#### Work item:
Look through the listing below and report the lines that have the word "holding" in them.

Records for the task Start Marker

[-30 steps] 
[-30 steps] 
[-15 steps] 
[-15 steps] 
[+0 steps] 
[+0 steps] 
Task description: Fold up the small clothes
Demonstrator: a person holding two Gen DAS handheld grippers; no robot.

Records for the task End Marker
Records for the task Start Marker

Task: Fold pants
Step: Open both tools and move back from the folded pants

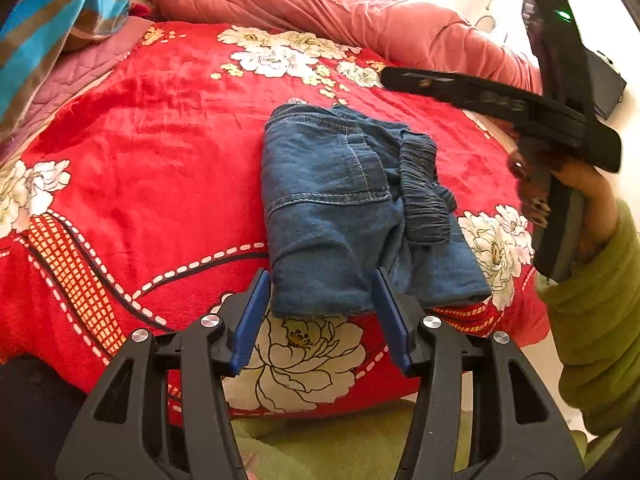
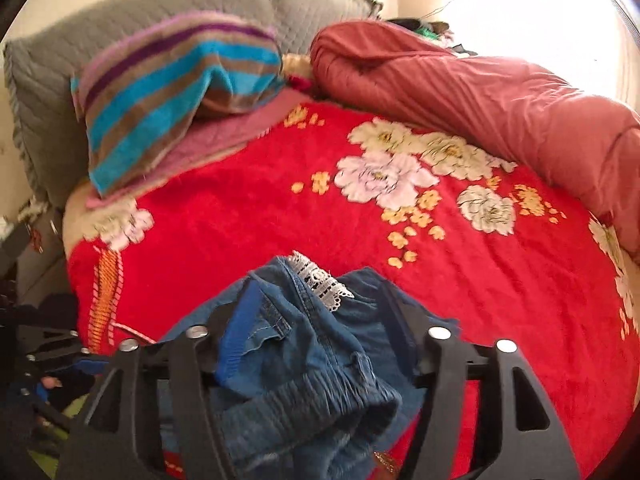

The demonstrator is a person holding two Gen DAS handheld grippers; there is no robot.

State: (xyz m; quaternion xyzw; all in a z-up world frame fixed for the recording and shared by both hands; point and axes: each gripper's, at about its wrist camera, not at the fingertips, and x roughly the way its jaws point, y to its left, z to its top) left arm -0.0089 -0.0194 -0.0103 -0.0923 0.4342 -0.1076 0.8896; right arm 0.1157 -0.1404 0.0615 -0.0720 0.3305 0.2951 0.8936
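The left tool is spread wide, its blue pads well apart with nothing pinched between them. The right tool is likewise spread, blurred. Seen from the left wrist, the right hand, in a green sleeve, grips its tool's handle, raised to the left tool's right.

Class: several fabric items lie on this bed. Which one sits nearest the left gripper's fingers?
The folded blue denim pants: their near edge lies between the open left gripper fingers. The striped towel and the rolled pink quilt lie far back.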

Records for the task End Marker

#### Response to the task:
Demonstrator: a person holding two Gen DAS handheld grippers; no robot.
The demonstrator is a person holding two Gen DAS handheld grippers; there is no robot.

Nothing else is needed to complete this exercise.